Due to recent updates, all users are required to create an Altair One account to login to the RapidMiner community. Click the Register button to create your account using the same email that you have previously used to login to the RapidMiner community. This will ensure that any previously created content will be synced to your Altair One account. Once you login, you will be asked to provide a username that identifies you to other Community users. Email us at Community with questions.

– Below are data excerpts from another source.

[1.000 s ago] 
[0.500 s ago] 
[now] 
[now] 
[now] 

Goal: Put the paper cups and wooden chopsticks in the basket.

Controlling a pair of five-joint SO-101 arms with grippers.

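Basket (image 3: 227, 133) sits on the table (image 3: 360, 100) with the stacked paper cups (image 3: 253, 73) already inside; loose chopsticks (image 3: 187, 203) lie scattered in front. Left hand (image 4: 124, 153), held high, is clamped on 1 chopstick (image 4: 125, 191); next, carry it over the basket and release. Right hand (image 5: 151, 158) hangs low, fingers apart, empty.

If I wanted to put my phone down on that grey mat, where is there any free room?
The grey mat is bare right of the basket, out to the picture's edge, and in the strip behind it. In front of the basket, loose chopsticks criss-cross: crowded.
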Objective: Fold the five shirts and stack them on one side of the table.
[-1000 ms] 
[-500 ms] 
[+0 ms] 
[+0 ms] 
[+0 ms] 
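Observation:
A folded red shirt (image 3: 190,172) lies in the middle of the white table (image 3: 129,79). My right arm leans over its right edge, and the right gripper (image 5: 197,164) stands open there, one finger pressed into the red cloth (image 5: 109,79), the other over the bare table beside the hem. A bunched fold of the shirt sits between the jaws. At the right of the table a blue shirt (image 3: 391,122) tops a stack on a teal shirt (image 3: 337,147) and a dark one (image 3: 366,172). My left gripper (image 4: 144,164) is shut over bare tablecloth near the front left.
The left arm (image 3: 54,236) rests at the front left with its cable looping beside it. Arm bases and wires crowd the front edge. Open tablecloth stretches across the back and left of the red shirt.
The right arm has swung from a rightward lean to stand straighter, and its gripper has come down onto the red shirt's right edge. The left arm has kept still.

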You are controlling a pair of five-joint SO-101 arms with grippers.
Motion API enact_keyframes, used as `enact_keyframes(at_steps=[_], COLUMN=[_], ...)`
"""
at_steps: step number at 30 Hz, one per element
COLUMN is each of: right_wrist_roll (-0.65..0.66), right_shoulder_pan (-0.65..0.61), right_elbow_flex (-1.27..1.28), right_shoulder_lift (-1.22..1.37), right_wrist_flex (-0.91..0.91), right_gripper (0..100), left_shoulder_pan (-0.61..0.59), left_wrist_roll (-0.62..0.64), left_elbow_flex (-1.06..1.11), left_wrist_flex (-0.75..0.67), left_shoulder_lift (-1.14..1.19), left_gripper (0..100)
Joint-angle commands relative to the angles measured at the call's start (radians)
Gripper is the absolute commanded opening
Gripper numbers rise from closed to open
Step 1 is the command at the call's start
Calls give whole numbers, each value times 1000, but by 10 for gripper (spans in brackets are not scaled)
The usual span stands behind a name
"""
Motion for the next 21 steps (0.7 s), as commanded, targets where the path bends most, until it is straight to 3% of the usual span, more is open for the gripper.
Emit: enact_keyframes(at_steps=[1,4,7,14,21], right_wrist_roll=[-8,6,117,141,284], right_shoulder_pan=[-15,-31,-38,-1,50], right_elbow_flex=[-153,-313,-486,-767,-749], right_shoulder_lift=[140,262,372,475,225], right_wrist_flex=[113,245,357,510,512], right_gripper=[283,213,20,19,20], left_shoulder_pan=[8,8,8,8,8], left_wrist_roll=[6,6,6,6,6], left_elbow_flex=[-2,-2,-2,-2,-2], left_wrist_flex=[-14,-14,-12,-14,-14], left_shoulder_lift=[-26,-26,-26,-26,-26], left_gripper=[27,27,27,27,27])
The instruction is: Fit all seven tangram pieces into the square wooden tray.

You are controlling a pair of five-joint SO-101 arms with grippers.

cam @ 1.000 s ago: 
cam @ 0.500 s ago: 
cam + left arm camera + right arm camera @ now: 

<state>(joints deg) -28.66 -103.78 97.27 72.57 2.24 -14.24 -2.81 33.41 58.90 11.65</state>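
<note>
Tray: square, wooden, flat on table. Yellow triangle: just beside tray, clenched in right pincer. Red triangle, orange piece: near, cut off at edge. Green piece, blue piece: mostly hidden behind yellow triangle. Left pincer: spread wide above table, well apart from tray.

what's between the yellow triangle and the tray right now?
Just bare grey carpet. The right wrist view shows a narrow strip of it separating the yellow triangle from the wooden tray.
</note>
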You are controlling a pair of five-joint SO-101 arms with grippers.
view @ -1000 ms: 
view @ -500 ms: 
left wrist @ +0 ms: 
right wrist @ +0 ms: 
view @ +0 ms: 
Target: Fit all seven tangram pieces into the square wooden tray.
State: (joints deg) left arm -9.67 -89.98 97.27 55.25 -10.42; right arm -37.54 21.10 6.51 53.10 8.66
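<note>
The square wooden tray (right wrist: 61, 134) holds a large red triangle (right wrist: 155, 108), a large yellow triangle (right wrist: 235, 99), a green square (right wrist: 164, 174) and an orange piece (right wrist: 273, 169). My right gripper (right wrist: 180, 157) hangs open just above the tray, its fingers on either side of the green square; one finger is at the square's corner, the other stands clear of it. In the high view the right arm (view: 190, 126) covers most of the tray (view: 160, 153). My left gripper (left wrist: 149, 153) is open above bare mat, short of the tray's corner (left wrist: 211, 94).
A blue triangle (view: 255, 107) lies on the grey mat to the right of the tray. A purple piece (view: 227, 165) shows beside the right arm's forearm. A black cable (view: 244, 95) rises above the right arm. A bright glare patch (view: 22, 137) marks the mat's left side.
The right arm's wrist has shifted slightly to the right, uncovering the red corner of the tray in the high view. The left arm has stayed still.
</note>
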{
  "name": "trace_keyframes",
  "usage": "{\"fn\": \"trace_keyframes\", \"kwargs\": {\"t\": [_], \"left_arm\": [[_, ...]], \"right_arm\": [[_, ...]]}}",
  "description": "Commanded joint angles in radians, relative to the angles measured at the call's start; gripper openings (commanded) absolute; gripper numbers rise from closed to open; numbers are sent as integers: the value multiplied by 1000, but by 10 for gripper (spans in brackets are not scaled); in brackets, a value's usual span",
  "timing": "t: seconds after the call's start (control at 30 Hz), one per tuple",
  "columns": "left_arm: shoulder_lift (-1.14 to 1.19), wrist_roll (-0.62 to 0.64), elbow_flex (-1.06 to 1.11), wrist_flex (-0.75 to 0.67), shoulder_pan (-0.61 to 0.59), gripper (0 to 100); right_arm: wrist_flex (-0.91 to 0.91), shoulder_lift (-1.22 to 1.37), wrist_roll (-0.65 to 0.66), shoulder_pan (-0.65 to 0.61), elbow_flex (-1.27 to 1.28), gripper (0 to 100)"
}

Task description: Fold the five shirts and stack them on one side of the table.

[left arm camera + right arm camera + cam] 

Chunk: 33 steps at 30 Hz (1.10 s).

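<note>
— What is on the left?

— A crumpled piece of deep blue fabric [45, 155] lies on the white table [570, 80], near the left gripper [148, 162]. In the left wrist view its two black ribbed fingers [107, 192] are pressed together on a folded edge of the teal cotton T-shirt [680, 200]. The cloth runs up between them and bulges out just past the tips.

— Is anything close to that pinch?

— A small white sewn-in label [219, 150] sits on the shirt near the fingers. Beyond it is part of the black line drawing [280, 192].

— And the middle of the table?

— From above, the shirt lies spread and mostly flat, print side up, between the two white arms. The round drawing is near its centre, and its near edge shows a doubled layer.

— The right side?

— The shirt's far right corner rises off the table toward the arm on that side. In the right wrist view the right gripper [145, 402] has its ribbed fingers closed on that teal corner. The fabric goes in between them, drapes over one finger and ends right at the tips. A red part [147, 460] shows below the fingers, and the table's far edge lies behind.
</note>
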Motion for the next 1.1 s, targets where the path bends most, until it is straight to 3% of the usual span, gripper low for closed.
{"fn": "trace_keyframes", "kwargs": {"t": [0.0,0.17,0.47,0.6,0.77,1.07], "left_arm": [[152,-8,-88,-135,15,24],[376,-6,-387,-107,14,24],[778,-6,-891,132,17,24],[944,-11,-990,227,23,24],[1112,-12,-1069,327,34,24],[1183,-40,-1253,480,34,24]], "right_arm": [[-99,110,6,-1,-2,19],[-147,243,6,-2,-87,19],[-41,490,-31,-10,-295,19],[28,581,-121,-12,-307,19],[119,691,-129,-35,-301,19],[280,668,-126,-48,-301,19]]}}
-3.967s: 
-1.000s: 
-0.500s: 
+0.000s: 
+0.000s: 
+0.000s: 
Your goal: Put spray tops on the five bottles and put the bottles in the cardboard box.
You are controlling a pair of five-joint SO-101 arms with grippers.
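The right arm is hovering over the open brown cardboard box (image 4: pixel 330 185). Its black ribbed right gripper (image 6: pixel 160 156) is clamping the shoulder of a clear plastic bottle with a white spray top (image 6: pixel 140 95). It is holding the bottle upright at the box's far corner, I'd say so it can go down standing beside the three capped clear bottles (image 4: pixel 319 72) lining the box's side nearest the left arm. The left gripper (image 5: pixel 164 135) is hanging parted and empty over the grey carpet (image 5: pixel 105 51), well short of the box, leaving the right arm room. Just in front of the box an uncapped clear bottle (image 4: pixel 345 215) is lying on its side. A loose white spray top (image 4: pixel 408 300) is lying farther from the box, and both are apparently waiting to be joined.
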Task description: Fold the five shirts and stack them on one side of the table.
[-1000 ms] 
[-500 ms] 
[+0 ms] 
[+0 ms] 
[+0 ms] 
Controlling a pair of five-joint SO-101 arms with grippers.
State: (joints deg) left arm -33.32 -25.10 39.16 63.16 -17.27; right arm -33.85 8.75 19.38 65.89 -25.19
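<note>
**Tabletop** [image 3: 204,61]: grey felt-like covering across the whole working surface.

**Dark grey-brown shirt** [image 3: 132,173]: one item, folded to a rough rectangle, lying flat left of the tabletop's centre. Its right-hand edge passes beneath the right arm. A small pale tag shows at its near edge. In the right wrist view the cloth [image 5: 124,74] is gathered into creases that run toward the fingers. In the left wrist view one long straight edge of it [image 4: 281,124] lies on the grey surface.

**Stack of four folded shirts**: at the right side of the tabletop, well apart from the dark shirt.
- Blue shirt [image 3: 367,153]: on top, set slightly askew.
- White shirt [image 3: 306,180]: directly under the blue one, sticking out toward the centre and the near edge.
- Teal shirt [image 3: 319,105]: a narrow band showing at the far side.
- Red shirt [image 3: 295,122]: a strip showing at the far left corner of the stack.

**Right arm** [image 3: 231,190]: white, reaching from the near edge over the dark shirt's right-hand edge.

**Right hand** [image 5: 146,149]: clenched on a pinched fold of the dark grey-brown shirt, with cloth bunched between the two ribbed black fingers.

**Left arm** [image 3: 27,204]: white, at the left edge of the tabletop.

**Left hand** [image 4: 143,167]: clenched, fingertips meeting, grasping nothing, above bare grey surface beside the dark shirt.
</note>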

[SOLVED] Grouping rows and summing each group

BrinningtonBrinnington Member Posts: 2 Contributor I
edited November 2018 in Help
Hi.

I would like your advice.

I have a dataset which has around 180 rows relating to one date, and another 180 rows relating to a second date, and so on.

I want to sum the attributes for those 180 rows of the first date, and I want to sum the atrributes of the 180 rows of the second date, etc.

I have tried to do this using the Aggreate operator, but it just produces averages. I can't get it to produce sums.

Do you happen to know if there is an operator which will sum the rows according to each date?

Or maybe I am using the Aggregate operator incorrectly.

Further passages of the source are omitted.